The first article is
Charming Python : Iterators and simple generators
By David Mertz, Ph.D. (me...@gnosis.cx)
Autodidact, Gnosis Software, Inc.
September 2001
http://www-106.ibm.com/developerworks/linux/library/l-pycon?t=grl,l=252,p=iterators
Abstract:
Python 2.2 introduces a new construct accompanied by a new
keyword. The construct is generators; the keyword is yield.
Generators make possible several new, powerful, and expressive
programming idioms, but are also a little bit hard to get one's
mind around at first glance.

The second article by Ehud Lamm appeared on a discussion thread in
LtU:
http://lambda.weblogs.com/discuss/msgReader$1789

The second article gave a good illustration of generators in Icon:

If the result produced by a generator does not lead to the success
of an enclosing expression, however, the generator is resumed to
produce another value. An example is

if (i := find("or", sentence)) > 5 then write(i)

Here the first result produced by the generator, 3, is assigned to i,
but this value is not greater than 5 and the comparison operation
fails. At this point, the generator is resumed and produces the
second position, 23, which is greater than 5. The comparison
operation then succeeds and the value 23 is written.

This is how the Icon code looks in Scheme (the complete code is given
in Appendix)

(display
(fcar
(lfilter (lambda (val) (> val 5))
(generative (find-str-generator "or" sentence)))))

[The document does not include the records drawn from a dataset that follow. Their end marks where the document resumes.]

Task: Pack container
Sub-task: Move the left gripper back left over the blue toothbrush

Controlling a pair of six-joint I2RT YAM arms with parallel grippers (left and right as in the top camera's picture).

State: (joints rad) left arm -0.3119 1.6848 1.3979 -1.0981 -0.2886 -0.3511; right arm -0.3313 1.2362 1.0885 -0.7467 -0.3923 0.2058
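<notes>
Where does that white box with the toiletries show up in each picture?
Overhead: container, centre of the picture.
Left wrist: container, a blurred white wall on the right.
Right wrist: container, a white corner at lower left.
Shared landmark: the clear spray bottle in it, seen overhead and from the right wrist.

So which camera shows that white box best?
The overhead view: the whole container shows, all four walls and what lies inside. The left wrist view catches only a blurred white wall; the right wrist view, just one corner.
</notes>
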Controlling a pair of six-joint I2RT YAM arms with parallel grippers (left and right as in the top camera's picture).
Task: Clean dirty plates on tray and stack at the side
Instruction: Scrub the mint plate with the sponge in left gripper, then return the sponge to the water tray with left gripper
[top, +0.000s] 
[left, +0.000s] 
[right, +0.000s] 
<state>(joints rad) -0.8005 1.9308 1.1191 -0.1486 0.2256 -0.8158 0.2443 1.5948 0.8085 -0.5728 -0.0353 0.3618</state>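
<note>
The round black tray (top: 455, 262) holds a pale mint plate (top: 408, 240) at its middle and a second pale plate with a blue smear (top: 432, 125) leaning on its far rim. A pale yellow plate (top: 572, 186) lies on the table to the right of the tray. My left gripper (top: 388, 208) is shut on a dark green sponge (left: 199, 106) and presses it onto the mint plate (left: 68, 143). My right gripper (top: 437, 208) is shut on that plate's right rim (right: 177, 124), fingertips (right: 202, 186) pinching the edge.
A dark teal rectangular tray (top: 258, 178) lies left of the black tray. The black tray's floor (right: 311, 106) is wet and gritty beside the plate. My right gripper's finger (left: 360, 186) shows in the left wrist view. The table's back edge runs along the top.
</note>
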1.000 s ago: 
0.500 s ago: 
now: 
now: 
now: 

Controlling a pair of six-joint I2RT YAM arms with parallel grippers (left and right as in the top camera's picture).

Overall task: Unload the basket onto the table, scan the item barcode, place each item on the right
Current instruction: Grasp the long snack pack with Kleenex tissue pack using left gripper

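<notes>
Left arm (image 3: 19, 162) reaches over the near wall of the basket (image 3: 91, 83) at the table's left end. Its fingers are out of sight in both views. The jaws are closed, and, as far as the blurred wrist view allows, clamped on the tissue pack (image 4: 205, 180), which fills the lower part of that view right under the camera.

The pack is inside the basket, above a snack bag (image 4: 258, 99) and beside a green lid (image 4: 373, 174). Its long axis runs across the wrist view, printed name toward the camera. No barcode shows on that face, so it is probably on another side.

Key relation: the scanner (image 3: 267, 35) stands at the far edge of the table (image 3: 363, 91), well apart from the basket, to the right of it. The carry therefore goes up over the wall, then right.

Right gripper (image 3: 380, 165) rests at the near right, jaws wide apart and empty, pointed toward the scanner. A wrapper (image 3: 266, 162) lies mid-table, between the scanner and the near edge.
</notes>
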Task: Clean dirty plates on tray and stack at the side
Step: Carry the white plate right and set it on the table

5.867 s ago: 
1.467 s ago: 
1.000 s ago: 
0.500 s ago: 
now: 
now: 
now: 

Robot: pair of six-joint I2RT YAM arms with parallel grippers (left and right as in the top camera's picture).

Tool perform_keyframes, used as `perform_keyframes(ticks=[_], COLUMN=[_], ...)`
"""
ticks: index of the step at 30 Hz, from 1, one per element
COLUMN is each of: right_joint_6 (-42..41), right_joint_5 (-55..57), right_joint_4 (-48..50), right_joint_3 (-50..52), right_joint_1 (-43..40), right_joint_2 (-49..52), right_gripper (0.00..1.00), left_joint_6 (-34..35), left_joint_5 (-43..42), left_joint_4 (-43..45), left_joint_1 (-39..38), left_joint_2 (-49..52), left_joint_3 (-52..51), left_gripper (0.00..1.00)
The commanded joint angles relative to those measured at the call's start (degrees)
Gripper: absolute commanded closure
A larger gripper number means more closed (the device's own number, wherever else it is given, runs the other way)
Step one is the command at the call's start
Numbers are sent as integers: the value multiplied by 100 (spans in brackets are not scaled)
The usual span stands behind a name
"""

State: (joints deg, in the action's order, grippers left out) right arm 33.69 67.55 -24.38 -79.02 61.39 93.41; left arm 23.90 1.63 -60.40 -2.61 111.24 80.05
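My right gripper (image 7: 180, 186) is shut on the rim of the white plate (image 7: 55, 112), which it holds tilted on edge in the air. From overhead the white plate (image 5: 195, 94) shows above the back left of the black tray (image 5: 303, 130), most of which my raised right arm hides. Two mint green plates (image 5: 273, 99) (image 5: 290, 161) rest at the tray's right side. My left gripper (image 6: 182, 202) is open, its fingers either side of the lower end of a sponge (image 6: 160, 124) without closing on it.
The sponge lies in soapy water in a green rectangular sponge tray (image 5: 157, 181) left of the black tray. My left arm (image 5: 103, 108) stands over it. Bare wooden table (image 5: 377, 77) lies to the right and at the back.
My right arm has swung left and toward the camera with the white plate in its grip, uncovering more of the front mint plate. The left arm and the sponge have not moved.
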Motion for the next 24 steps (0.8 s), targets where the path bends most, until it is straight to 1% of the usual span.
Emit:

Almost literal translation.

Here,
; this is the Icon's find generator,
; which searches for occurrences of 'pattern' in str
(define (find-str-generator pattern str)
(lambda (suspend)
(let* ((pat-len (string-length pattern))
(str-len (string-length str))
(last-pos (- str-len pat-len))); last position where match can
occur
(do ((i 0 (+ 1 i)))
((> i last-pos)) ; a naive algorithm
(if (string=? pattern (substring str i (+ i pat-len)))
(suspend i))))))

For the second example, we print indices of all the occurrences of a
pattern in a string

(ffor-each (lambda (val) (display val) (display " "))
(generative (find-str-generator pattern sentence)))
trivial.

Finally, an example Python programmers seem to be proud of: an
in-order traversal of a tree.

; >>>> # A recursive generator that generates Tree leaves in
in-order.
; >>> def inorder(t):
; ... if t:
; ... for x in inorder(t.left):
; ... yield x
; ... yield t.label
; ... for x in inorder(t.right):
; ... yield x

Here's how the same example looks in Scheme

; tree:: '() | (list label tree-left tree-right)

(define (inorder tree)
(lambda (suspend)
(if (pair? tree)
(apply
(lambda (label left right)
(ffor-each suspend (generative (inorder left)))
(suspend label)
(ffor-each suspend (generative (inorder right))))
tree))))

and how it works:

(let ((tree (make-binary-tree 3)))
(display "Original tree\n")
(pp tree)
(display "In-order-traversal: ")
(ffor-each (lambda (val) (display val) (display " "))
(generative (inorder tree))))

Output:
Original tree
(1 (2 (4 () ()) (5 () ())) (3 (6 () ()) (7 () ())))
In-order-traversal: 4 2 5 1 6 3 7

Again, literally literal translation. IMHO Scheme code is more compact
and expressive.

Note, that our suspend is an ordinary, first-class value. An iterator
can operate that value as any other value (for instance, pass it to
ffor-each). This is in stark contrast to Python, where the
corresponding 'yield' keyword is a _keyword_.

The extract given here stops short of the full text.